Let’s start where we did with the Channel 4 Conservative leadership election debate on Sunday. Most voters didn’t watch the BBC version yesterday evening. Those that did will have long forgotten it by the time the next election comes.
According to our surveys, Party members, many of whom will have seen the debate, are mostly for Boris Johnson, who boycotted Sunday’s event. Some of them may bear it in mind – though we suspect that most will not – when they cast their votes.
Similarly, Johnson is now poised to win among MPs, and the debate took place the evening before today’s third ballot. They are the audience most likely to be affected by what saw.
In short, all eyes were on Johnson. And he would have had to make some stellar mistake, even by his standard, if either activists or especially MPs to reconsider.
He wasn’t particularly convincing. But then again, neither were any of the other candidates – including, on his own admission, Rory Stewart. The format, with a weak referee, no studio audience, and the contenders frequently speaking at the time made for confusion, bewilderment, and the urge to change channel.
Many will have yielded to it.

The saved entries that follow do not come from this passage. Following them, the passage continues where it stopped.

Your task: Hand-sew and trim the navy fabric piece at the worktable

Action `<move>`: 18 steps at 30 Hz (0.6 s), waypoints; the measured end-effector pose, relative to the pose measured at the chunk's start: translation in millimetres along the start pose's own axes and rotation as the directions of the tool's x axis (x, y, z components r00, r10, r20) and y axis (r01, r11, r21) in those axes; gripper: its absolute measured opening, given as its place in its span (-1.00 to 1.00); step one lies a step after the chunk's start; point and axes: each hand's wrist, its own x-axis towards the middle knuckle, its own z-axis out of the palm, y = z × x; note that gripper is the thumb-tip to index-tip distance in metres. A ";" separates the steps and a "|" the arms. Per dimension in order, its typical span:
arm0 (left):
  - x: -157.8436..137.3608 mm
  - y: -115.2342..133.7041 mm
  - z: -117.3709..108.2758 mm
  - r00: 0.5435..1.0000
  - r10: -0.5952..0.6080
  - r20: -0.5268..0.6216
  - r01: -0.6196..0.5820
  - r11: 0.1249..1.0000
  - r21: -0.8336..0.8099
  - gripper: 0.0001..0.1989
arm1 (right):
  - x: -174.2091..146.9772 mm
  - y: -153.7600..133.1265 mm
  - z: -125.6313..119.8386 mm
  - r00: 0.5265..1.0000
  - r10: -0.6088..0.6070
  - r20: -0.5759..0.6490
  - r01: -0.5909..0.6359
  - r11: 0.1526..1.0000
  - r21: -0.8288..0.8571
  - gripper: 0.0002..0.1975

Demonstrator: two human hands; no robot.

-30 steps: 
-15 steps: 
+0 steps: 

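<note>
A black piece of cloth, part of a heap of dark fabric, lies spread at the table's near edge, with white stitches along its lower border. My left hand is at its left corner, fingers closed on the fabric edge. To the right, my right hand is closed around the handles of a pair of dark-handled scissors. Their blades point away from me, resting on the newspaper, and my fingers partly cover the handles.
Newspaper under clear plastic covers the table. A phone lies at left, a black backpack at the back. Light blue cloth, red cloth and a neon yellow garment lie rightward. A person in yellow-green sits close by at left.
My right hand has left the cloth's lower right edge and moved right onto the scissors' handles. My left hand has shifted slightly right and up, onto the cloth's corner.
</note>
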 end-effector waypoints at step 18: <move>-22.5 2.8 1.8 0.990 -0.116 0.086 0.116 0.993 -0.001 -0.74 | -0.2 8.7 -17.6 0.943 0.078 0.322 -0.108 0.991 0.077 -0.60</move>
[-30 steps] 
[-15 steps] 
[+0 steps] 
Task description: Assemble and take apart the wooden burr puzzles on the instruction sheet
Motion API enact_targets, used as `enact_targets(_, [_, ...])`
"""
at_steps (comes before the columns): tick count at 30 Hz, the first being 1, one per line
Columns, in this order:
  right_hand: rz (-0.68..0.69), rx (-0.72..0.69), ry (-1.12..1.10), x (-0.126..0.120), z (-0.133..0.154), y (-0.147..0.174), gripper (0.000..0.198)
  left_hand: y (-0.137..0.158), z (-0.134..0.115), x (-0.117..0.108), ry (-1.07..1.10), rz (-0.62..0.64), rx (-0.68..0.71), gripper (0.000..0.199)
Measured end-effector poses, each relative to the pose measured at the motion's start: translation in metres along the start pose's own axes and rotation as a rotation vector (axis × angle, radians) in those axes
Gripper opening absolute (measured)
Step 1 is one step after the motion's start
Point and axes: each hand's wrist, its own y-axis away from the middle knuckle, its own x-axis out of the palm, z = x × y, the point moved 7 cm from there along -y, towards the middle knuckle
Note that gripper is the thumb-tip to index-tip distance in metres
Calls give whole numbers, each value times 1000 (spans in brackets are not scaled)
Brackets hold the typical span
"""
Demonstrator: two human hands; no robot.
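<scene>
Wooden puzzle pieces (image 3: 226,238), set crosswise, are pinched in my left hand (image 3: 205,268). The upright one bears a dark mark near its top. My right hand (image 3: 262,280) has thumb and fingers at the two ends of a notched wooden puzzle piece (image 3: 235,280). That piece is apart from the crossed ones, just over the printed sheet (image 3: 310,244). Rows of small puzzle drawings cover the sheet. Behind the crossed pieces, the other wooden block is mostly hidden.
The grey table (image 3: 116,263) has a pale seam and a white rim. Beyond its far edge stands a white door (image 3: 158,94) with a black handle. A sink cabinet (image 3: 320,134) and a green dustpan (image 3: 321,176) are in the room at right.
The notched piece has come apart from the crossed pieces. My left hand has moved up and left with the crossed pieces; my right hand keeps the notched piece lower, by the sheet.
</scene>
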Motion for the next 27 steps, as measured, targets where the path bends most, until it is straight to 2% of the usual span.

Not that Johnson will have cared. He came, he spoke, he survived. He didn’t shriek “I admit it! I’m a fraud”; or unzip his trousers and expose himself or, far worse than either, lean back on his stool and say: “You know what. I’ve been thinking. That Corbyn blighter would make a first-rate PM.”
And now the credibility of the entire event has been undermined by a vetting failure to spot an Imam with at least one extremist view. Job done – for Johnson, anyway.